Monday, August 6, 2018

Call My Agent hinting at a more international (i.e., American) series at end of Season 2

Season 2 of the fine French miniseries Call My Agent (Dix pour Cent) maintains the conceit of having each (of the 6) episodes focus in part on one French actor/actress and how the members of the Paris agency ASK help each actor/actress through the crisis, usually involving the actor/actress's outsized ego. But I would say that Season 2, now that the main characters are more firmly established and defined, has more of a focus on the personalities of the agency - the various complicated relationships, including sexual and amorous, that develop among them and their attempts to balance the needs of their personal and professional lives.

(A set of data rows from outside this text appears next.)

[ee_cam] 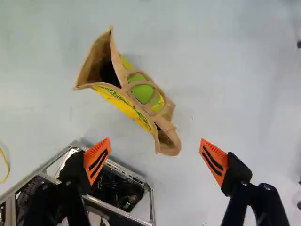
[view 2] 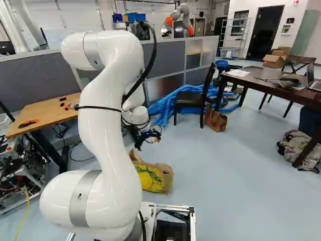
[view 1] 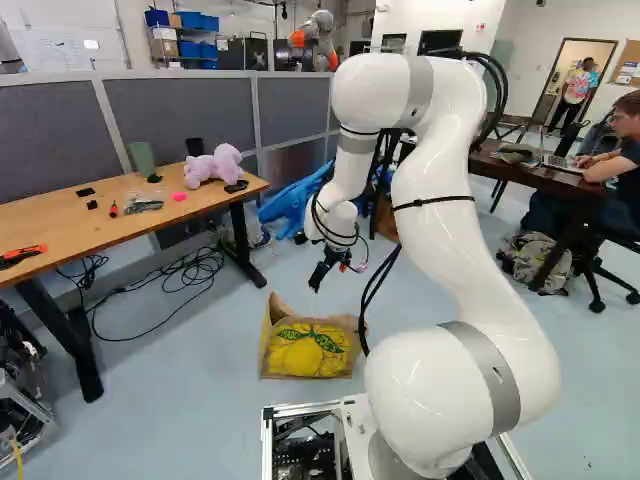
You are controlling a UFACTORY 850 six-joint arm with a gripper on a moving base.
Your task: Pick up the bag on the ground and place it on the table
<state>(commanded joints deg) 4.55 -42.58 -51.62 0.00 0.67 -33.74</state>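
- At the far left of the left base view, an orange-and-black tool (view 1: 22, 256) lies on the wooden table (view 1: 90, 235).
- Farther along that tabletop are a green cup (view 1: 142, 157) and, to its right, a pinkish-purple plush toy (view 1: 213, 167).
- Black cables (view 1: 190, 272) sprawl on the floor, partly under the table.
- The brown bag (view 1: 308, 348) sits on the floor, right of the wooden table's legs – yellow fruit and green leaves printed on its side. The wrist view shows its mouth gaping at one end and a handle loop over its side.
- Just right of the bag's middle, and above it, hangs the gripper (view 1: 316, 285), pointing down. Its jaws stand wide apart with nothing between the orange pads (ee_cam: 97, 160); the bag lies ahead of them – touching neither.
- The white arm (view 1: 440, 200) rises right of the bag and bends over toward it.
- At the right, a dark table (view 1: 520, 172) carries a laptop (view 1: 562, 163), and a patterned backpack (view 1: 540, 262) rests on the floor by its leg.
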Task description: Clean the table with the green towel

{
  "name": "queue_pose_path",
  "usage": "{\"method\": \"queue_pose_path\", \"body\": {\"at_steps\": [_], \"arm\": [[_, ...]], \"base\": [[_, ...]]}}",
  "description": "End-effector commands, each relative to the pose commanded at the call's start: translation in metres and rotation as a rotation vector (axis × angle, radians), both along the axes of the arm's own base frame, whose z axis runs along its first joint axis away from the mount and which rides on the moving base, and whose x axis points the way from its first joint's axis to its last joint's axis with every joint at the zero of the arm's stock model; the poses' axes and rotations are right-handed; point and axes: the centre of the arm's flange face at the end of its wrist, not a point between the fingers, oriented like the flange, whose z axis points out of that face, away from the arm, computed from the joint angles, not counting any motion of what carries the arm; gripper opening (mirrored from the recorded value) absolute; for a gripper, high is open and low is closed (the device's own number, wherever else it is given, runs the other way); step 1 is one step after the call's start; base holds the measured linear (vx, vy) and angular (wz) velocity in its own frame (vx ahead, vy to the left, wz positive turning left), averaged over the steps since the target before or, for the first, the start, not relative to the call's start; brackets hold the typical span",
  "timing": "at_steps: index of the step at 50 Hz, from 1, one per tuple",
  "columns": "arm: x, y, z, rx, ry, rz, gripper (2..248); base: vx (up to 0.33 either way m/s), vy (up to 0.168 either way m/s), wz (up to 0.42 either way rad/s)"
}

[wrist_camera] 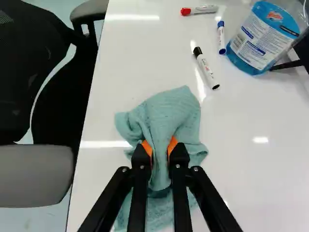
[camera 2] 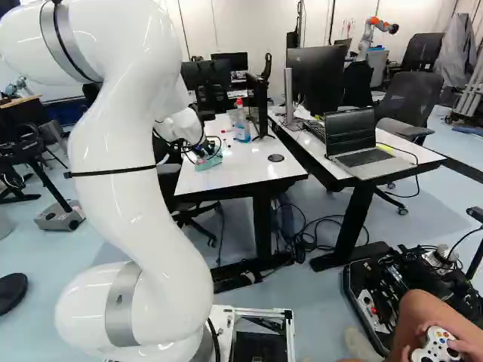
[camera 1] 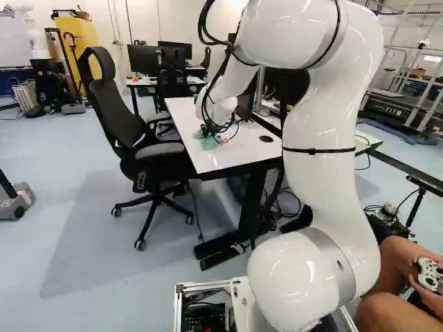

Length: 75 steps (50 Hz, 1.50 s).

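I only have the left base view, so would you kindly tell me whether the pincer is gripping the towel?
Observer: Yes, the wrist view shows the pincer with the green towel pinched between its orange pads.
Operator: Thank you; is anything small lying ahead of it?
Observer: Three markers: one red-capped, one black-capped, one blue-capped.
Operator: And anything taller?
Observer: A bottle of blue liquid, right beside the blue-capped marker.

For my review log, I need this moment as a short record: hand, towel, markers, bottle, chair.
hand: shut on the green towel
towel: bunched in the grip, spread below onto the white table
markers: black-capped marker nearest the towel; blue-capped and red-capped ones beyond
bottle: upright, blue liquid inside
chair: black office chair at the table's edge
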Motion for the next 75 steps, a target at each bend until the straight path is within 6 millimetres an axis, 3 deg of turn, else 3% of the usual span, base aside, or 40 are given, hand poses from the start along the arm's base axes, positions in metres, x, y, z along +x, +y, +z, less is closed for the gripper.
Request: {"method": "queue_pose_path", "body": {"at_steps": [13, 26, 51, 75], "arm": [[-0.018, 0.014, 0.001, -0.002, 0.009, 0.029, 53], [-0.041, 0.011, 0.003, -0.005, 0.023, 0.034, 53], [-0.068, -0.026, 0.004, -0.007, 0.04, -0.023, 53], [-0.074, -0.066, 0.005, -0.007, 0.045, -0.098, 53]], "base": [[0.0, 0.0, 0.0], [0.0, 0.0, 0.0], [0.0, 0.0, 0.0], [0.0, 0.0, 0.0]]}}
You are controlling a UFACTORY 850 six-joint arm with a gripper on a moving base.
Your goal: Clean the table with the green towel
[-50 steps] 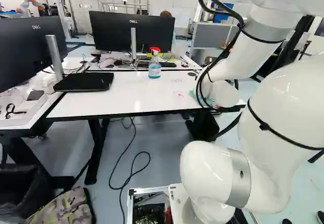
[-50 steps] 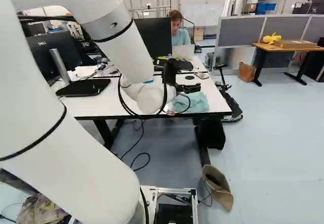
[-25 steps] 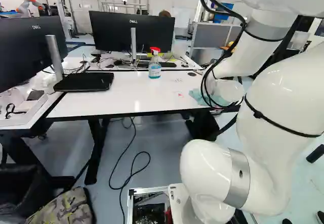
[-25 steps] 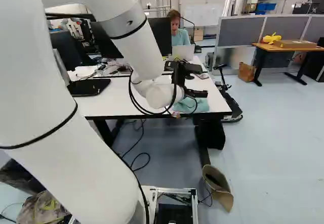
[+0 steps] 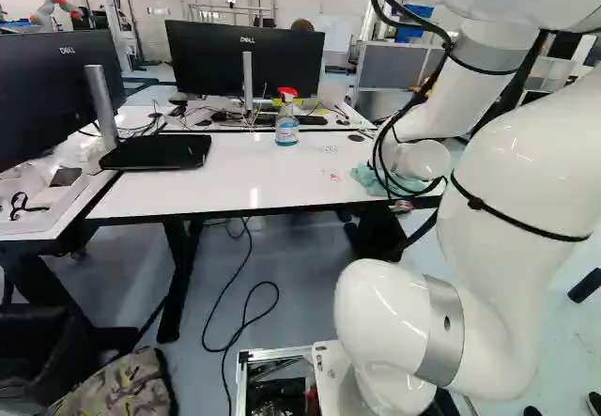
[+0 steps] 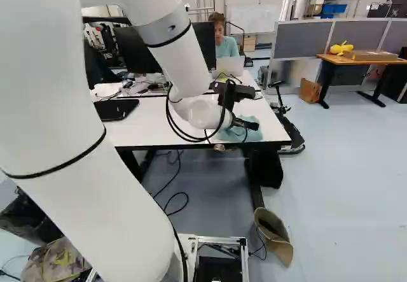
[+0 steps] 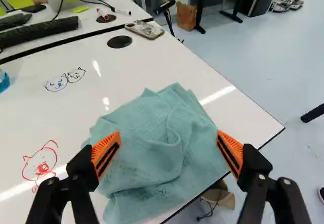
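Gripper (image 7: 168, 150) spread wide, white arm bent.

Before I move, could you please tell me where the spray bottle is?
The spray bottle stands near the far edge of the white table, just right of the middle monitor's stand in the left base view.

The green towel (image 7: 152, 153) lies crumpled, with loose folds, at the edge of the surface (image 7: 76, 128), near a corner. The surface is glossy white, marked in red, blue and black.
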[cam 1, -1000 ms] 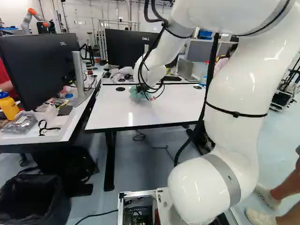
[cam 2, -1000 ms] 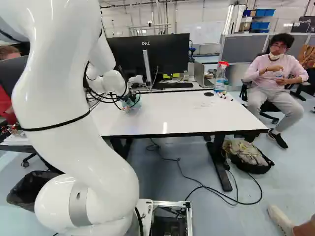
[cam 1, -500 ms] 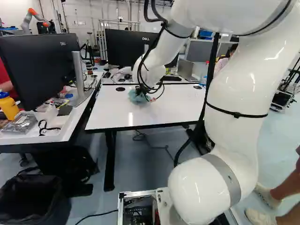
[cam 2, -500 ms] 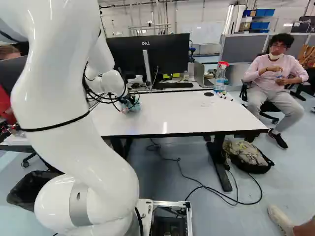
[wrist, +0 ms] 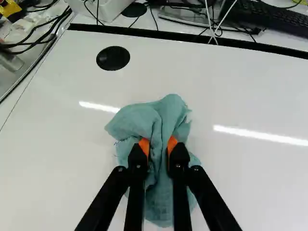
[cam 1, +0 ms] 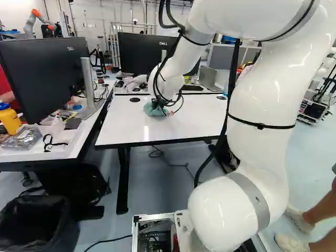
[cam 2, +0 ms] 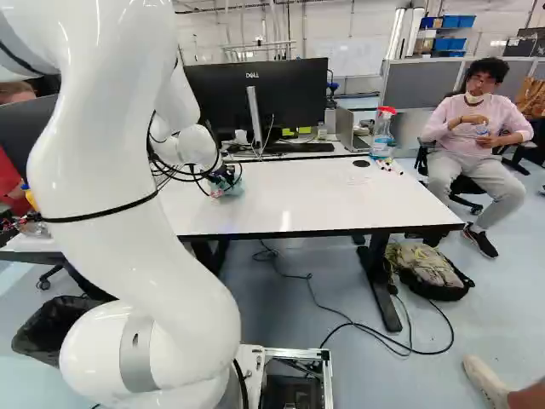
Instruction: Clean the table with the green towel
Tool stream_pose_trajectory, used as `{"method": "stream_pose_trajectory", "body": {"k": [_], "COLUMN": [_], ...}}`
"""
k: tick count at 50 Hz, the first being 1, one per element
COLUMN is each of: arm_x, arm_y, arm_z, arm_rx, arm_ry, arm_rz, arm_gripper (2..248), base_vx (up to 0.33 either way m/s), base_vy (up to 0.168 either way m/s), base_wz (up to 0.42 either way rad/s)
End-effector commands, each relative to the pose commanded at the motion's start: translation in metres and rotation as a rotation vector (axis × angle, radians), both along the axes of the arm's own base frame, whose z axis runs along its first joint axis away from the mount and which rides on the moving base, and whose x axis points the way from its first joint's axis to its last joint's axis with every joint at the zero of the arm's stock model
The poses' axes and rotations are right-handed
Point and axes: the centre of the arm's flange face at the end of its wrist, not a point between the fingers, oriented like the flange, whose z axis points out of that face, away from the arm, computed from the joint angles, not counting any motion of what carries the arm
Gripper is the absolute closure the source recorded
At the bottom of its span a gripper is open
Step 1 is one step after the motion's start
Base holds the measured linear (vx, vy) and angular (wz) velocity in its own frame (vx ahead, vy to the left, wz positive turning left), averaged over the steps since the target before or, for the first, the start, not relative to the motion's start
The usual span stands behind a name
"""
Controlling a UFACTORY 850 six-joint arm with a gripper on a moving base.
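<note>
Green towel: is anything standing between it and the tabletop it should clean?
Nothing visible does: the gripper is shut on the green towel, right over the white table. Marker pens lie off toward its far corner, rightward in the right base view.

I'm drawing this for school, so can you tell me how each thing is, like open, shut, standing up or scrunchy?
End effector, shut on the towel
Green towel, scrunched, pinched
Spray bottle, standing
Marker pens, lying down
Laptop, looks open
Yellow bottle, standing, lid on
Bin, open on top
Middle monitor, back to us; on or off, can't tell
</note>
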Motion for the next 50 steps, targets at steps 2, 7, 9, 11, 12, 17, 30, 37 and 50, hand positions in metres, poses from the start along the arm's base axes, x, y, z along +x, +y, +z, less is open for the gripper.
{"method": "stream_pose_trajectory", "body": {"k": [2, 7, 9, 11, 12, 17, 30, 37, 50], "arm_x": [-0.0001, -0.0006, -0.0009, -0.0013, -0.0015, -0.0025, -0.0027, -0.0027, 0.0009], "arm_y": [0.0000, -0.0001, -0.0002, -0.0003, -0.0003, -0.0006, -0.0006, -0.0006, -0.0005], "arm_z": [-0.0001, -0.0006, -0.0009, -0.0012, -0.0014, -0.0022, -0.0024, -0.0024, -0.0026], "arm_rx": [0.000, -0.002, -0.003, -0.004, -0.005, -0.008, -0.009, -0.009, -0.009], "arm_ry": [0.001, 0.009, 0.014, 0.019, 0.022, 0.037, 0.040, 0.040, 0.039], "arm_rz": [0.000, 0.000, 0.000, 0.000, 0.000, 0.000, 0.000, 0.000, -0.001], "arm_gripper": [191, 191, 191, 191, 191, 191, 191, 191, 191], "base_vx": [0.000, 0.000, 0.000, 0.000, 0.000, 0.000, 0.000, 0.000, 0.000], "base_vy": [0.000, 0.000, 0.000, 0.000, 0.000, 0.000, 0.000, 0.000, 0.000], "base_wz": [0.000, 0.000, 0.000, 0.000, 0.000, 0.000, 0.000, 0.000, 0.000]}}
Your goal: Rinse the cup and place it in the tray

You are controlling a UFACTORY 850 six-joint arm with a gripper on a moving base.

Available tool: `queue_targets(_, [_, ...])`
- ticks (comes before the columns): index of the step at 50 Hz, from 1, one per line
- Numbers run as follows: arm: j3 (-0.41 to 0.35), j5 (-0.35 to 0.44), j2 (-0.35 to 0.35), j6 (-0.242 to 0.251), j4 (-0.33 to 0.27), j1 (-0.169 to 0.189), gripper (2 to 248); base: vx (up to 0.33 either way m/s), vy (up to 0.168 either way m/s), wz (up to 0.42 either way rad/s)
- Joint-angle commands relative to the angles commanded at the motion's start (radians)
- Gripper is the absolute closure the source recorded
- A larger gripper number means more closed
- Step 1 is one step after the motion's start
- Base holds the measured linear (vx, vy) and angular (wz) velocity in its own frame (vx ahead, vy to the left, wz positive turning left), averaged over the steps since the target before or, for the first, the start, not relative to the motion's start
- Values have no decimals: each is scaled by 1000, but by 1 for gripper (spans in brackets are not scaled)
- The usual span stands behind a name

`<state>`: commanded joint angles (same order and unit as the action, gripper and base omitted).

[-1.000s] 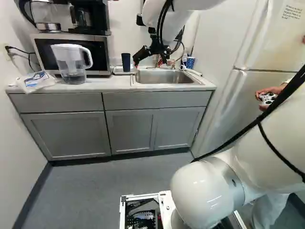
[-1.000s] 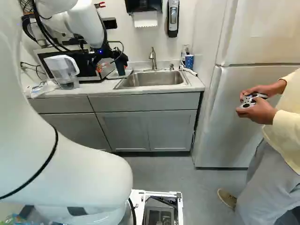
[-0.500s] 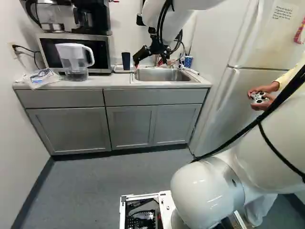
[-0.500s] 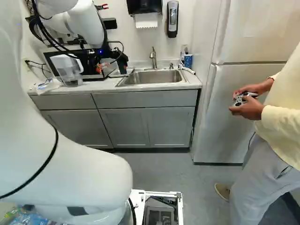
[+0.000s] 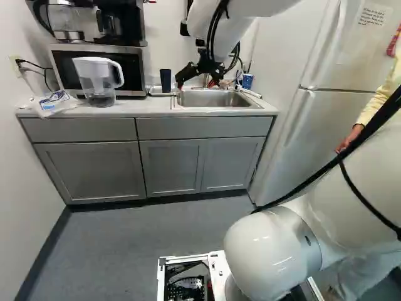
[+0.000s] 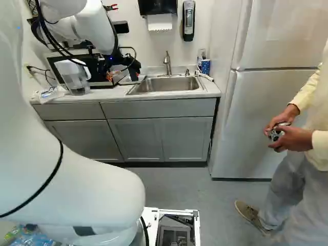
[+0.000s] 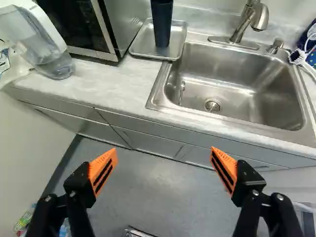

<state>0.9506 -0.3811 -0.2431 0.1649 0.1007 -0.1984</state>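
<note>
Pale worktop (image 7: pixel 103 81) by the sink (image 7: pixel 237 74) | cup (image 7: pixel 162 27) upright on the tray (image 7: pixel 141 45) | pincer (image 7: pixel 163 152) spread wide, empty | if rinsing is due, I'd centre on the cup's sides, close softly, lift straight so the tray doesn't skid.

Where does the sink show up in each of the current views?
Left base view: sink in the upper half, just right of the middle, short of the fridge.
Right base view: upper half, near the middle, below the faucet.
Wrist view: ahead of the open gripper, beside the tray that bears the dark cup.
Shared landmark: the clear pitcher, beside the microwave.
</note>
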Motion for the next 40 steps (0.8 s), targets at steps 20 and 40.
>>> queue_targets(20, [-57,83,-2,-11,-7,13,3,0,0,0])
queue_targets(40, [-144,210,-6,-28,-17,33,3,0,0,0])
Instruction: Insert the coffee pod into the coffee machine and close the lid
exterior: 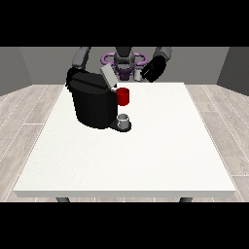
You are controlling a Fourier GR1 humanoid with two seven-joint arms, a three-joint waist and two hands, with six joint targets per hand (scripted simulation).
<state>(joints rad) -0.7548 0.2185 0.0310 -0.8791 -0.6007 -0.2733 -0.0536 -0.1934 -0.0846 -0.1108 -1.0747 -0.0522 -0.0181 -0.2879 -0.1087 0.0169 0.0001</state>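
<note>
Nearest the camera, the white table (131,165) lies bare at six o'clock. At nine o'clock stands the black coffee machine (93,103), its lid (108,77) tilted open, a red holder (123,96) at its front and a grey cup (124,120) below. The hand at the view's left is hidden behind it. At one o'clock, the hand at the view's right (154,69) holds what looks like the coffee pod (138,74); it must travel toward nine o'clock to reach the lid opening.

A black coffee machine (92,104) stands on the white bench (131,160), lid (108,76) tilted up, a small cup (124,119) beneath its red spout (123,96).
</note>
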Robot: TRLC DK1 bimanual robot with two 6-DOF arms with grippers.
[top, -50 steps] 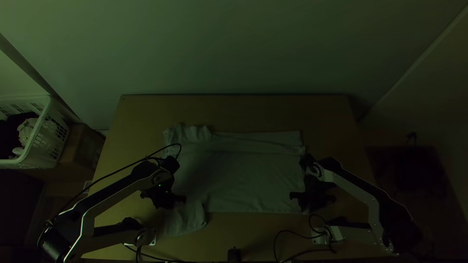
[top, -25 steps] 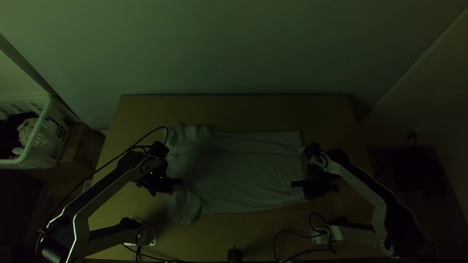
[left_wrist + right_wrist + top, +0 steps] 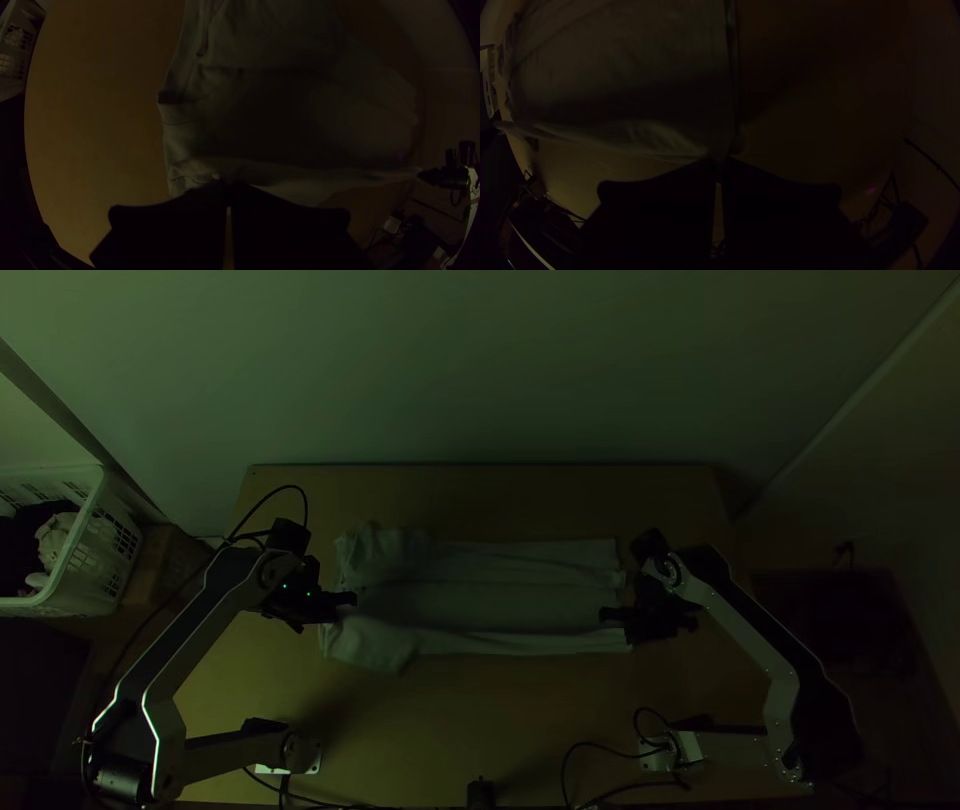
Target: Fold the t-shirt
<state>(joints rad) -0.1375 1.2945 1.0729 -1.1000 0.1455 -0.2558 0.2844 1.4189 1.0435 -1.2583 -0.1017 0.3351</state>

Season 2 ends w/ the likelihood that a third season will involve links to an agency in NY, which makes sense: The series seems a natural for an American remake (a la The Office, e.g.), so why not pre-empt that possibility and make this series more international (Americans will never take en masses to a series w/ subtitles) - we see the same trend emerging in the great Israeli series Fauda, building toward an international rather than local milieu. It's been great to see that show develop over time and evidently to increase its star character, as the central figure in the final episode of the season was Juliette Binoche, the first major international star in this firmament (Isabelle Adjani a possible 2nd place). A series definitely worth watching w/ a great ensemble cast - and a particular not to the extremely likable Fannie Sidney (Camille).

Sunday, August 5, 2018

Some reasons to watch Becker's Casque d'Or

Jacques Becker's 1952 gangster drama, Casque d'Or (Golden Helmet/Headpiece - a reference to Signoret's hair-do?), shows its age in some ways - doesn't have anywhere near the pace, the morbid overtones, the malignancy, or the stark violence that we have come to expect, and to accept, in contemporary gangster-crime films and TV series - but it has a tightly knit plot, set in about the 1890s and centered on 3 rival suitors for a beautiful "moll" (Simone Signoret). The opening sequence - when a group of the gangsters and their "girls" row upstream to an outdoor dance pavilion is a classic 15 minutes of film, culminating in a terrific moment when a gang member and an outsider - whom SS has been eyeing and flirting w/ - go face to face. In fact, some of the best scenes throughout the film are the exteriors, which Becker uses really well to create moods of menace as well as a brief pastoral retreat for the 2 lovers. Becker is great at creating a mood of menace - including the great knife-fight sequence, the visit to Manda while he's carving up wood in a carpenter's workshop, the final sequence (won't give it away) when SS and one of the gangsters rent a room on the top floor of a cheap hotel. Sure, the gangsters at times look and act like comic miscreants - something like the mobsters in Some Like It Hot - but the story line works (a rarity in crime drama, where so often you feel like the plot has been spun out of improbabilities and coincidences), the tension is maintained throughout, and there are a # of powerful and beautiful sequences. Despite the period setting and occasional drollery, the film is a strong example of 1950s crime drama - rising above the cliches of the genre and one of the few crime films to center in a female protagonist.